** Task goal **
The whole listing below is to be output exactly, with no line skipped.

** Information shown **
★ ★ ★ ★ ★ ★ ★

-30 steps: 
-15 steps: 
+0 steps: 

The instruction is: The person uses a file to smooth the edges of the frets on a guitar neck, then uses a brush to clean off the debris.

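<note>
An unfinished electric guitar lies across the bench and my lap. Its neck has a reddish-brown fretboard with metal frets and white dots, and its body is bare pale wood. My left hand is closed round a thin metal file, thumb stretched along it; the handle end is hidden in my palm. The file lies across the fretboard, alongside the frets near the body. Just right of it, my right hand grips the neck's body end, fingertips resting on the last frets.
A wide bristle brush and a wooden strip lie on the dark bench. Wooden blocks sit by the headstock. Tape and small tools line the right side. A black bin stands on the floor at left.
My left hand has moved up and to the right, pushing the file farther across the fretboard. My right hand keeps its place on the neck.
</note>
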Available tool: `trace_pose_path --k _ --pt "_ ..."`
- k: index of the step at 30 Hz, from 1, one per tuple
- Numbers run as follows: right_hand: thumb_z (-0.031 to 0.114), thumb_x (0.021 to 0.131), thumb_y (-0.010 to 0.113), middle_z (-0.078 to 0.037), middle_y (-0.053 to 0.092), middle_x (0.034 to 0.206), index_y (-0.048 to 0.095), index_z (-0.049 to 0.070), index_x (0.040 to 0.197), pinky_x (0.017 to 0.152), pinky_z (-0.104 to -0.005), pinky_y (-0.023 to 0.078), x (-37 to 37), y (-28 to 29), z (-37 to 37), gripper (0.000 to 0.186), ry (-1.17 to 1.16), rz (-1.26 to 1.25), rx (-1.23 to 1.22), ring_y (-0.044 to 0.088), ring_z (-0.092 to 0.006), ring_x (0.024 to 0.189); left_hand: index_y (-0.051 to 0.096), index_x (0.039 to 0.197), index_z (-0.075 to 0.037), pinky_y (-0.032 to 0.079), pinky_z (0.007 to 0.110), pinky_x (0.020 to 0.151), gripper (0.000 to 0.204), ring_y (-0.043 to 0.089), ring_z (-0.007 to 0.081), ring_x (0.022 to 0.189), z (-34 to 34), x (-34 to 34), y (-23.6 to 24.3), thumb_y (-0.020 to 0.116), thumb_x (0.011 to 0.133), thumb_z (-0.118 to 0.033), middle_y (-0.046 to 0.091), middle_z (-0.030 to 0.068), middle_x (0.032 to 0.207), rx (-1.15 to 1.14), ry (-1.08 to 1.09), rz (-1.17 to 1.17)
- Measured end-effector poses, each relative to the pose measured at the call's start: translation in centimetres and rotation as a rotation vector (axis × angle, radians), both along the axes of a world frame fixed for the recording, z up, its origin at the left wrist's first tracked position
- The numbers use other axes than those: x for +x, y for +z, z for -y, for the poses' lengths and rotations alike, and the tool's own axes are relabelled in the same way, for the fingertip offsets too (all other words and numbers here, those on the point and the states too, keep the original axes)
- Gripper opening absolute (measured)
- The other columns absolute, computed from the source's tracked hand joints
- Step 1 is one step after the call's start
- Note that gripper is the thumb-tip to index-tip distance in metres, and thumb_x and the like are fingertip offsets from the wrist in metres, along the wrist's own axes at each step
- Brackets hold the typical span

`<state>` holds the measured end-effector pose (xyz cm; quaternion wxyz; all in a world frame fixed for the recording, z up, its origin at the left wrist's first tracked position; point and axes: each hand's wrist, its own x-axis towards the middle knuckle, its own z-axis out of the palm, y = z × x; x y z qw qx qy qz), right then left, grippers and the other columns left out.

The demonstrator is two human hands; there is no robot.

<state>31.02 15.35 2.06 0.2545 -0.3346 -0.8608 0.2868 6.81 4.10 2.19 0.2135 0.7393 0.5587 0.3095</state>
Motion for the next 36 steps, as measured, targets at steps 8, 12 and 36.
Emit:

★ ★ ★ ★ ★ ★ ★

** Exercise solution **
-30 steps: 
-15 steps: 
+0 steps: 

The instruction is: The person uses a file to smooth the edges of the frets on a guitar neck, then uses a brush to clean off the debris.

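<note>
An unfinished electric guitar lies across the bench and my lap. Its neck has a reddish-brown fretboard with metal frets and white dots, and its body is bare pale wood. My left hand is closed round a thin metal file, thumb stretched along it; the handle end is hidden in my palm. The file lies across the fretboard, alongside the frets near the body. Just right of it, my right hand grips the neck's body end, fingertips resting on the last frets.
A wide bristle brush and a wooden strip lie on the dark bench. Wooden blocks sit by the headstock. Tape and small tools line the right side. A black bin stands on the floor at left.
My left hand has moved up and to the right, pushing the file farther across the fretboard. My right hand keeps its place on the neck.
</note>
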Available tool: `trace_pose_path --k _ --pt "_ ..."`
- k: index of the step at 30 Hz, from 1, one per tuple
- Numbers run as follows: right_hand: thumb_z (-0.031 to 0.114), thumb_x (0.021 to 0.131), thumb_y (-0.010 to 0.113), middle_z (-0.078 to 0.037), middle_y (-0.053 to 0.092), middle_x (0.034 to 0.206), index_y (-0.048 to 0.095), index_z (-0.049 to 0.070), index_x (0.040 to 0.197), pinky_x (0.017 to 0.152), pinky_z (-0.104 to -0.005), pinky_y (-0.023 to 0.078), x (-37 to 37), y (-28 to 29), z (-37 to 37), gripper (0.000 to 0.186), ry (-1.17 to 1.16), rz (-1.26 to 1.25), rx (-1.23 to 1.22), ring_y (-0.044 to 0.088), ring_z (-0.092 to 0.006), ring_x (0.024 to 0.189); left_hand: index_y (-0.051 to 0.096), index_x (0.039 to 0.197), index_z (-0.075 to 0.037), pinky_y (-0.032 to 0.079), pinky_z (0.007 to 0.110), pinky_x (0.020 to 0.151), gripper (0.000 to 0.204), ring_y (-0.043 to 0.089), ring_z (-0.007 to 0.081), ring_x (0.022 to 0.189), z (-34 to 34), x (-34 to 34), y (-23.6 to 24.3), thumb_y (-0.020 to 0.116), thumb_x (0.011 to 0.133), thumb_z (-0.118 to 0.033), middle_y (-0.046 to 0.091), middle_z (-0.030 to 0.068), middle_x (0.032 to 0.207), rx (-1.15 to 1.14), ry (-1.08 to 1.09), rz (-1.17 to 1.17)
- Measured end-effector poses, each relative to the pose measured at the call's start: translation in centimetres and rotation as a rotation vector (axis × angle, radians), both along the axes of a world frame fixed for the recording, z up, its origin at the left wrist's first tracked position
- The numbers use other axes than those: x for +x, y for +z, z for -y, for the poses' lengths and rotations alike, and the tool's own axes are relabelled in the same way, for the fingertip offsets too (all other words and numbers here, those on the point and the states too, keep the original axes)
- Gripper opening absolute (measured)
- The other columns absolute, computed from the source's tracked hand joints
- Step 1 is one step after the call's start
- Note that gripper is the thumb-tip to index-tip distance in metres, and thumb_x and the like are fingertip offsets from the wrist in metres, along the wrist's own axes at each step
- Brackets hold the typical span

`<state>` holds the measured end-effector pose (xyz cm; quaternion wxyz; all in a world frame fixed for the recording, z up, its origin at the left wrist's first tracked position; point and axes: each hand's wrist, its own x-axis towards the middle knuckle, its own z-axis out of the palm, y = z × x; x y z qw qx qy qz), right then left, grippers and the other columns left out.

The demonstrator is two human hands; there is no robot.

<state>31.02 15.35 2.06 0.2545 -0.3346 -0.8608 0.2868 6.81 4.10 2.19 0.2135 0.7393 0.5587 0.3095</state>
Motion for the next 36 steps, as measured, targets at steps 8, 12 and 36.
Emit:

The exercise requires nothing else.